О каком сне речь, когда он вот только что взбодрился. Сколько времени он был вышиблен из седла, теперь самый раз порадоваться, что все обошлось не так уж и плохо, что жизнь продолжается; самый раз все вспомнить бы и осмыслить свои действия. Разве до сна, когда душа полна тихой радости, а мыслям есть пища для анализа?

Увы, он даже не заметил, как уснул. Он даже не услышал, как входили в комнату, с лампой уже, экономка и граф и советовались, не подежурить ли у больного поочередно. Победила уверенность экономки.

— До утра без просыпу проспит. Жара нет. Чего сидеть, в потолок пялиться. Она оказалась правой, пробился уже свет, мутно-серый, сквозь метельную гущину, а Богусловский все еще не просыпался. И много тому набиралось причин. Очень устал Иван Богусловский, даже не замечая того в ежедневной круговерти, которая брала и физические, и духовные силы почти без остатка. Так устал, что не осилил выпавшего на долю испытания — отключился, потерял чувство реальности, а уж когда вышло облегчение, да еще выпил настойки травной, совсем расслабился. Не просыпался еще и от удобства. Не жесткие нары под тобой, не спальником опеленован, не в вони задыхаешься — чего еще для покоя надо. Мягко, тепло, тихо. Окно с подветренной стороны, сюда метель только завихривает космы снежные, а стены дома специально сделаны из толстущих бревен, чтобы никакой метельный вой не пробивался бы в комнаты.

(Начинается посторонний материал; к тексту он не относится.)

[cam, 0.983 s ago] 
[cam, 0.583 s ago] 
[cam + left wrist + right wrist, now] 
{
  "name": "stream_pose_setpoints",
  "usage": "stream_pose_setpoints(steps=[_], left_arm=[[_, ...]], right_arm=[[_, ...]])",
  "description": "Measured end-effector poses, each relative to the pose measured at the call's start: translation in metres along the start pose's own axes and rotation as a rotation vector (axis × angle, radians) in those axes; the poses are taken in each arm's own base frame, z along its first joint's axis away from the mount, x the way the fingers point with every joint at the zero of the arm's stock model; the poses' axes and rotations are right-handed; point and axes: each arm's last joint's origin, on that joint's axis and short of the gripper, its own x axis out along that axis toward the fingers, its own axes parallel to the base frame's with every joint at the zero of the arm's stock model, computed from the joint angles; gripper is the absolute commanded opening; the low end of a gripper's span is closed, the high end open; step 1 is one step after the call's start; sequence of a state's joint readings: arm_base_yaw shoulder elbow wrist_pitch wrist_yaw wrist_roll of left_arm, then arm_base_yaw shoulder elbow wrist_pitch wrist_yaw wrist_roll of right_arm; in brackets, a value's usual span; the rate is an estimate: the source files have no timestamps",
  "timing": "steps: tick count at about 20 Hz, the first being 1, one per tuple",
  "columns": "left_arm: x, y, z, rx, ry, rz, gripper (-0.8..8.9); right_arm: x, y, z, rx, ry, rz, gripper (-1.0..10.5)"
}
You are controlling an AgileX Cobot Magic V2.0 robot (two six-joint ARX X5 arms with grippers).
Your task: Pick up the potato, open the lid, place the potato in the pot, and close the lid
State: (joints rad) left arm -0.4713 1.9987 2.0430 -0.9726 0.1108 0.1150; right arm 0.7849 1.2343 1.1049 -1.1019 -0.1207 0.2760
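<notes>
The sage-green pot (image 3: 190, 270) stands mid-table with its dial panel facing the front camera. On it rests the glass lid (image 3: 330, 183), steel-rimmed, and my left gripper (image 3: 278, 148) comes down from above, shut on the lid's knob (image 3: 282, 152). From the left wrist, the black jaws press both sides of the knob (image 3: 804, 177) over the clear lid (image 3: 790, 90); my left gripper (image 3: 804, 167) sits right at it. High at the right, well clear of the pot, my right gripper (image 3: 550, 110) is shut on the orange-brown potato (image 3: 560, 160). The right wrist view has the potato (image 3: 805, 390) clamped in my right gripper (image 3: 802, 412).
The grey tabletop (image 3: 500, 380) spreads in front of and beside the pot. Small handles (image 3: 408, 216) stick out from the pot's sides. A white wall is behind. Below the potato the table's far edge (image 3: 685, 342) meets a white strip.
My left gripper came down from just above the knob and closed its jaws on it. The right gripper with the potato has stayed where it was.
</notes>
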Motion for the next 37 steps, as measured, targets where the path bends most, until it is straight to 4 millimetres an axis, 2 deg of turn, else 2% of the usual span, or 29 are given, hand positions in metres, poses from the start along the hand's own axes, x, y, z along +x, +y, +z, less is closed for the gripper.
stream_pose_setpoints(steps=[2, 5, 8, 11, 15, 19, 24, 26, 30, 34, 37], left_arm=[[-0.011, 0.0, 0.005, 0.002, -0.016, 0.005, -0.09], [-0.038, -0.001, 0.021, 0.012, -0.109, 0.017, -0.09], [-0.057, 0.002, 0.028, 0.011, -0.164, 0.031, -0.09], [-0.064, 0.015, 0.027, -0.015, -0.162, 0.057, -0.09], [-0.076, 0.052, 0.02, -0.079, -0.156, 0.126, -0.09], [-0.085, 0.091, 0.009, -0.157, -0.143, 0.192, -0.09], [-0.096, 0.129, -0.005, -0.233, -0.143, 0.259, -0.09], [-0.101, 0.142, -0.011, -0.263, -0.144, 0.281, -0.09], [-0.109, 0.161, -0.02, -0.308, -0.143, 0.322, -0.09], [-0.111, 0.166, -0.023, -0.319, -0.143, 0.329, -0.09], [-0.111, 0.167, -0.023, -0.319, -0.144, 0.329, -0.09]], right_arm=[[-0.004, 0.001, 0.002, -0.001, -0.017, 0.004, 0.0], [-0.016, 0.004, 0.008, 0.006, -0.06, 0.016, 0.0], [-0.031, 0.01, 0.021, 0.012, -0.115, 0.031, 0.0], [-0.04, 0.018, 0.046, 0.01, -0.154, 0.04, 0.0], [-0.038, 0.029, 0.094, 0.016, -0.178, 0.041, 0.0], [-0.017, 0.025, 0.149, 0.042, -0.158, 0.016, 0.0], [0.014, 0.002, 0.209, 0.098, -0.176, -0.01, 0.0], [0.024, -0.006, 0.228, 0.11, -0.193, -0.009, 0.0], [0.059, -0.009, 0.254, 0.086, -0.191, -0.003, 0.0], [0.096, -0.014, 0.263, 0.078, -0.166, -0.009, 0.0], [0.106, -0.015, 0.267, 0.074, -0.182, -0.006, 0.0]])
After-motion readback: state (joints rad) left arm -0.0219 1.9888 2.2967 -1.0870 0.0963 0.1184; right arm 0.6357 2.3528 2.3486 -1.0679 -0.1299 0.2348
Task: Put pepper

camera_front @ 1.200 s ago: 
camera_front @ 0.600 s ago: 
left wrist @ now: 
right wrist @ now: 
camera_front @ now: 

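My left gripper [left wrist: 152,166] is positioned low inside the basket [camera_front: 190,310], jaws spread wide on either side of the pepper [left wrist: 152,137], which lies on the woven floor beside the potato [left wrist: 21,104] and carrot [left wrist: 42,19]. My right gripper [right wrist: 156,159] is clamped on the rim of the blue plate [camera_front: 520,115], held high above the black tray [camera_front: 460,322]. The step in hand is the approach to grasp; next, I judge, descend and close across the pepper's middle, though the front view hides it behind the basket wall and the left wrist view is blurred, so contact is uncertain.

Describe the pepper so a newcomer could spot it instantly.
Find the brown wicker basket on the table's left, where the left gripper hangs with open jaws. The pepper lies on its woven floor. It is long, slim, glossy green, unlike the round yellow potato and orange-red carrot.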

Будить Ивана пришли и граф, и его экономка. Она, как бывало мать, погладила по голове, подержала ладонь на лбу и сказала по-матерински нежно:

— Завтракать пора, Ванюша.

А когда Иван открыл глаза, граф, словно извиняясь за него перед экономкой, объяснил столь долгий и крепкий сон так:

— Я тоже после барака не мог выспаться. Помнишь?

Ничего вроде бы особенного в этих словах, но именно они явились началом долгого разговора совершенно разных по убеждению людей, в котором, и это вполне естественно, верх брали жизненный опыт, лучшее знание истории и умение соотносить факты и события, перемежать теорию с практикой жизни — побеждала, как всегда это зовется в народе, стариковская мудрость. Хотя и упрямство, свойственное молодости, не вдруг вскидывало руки…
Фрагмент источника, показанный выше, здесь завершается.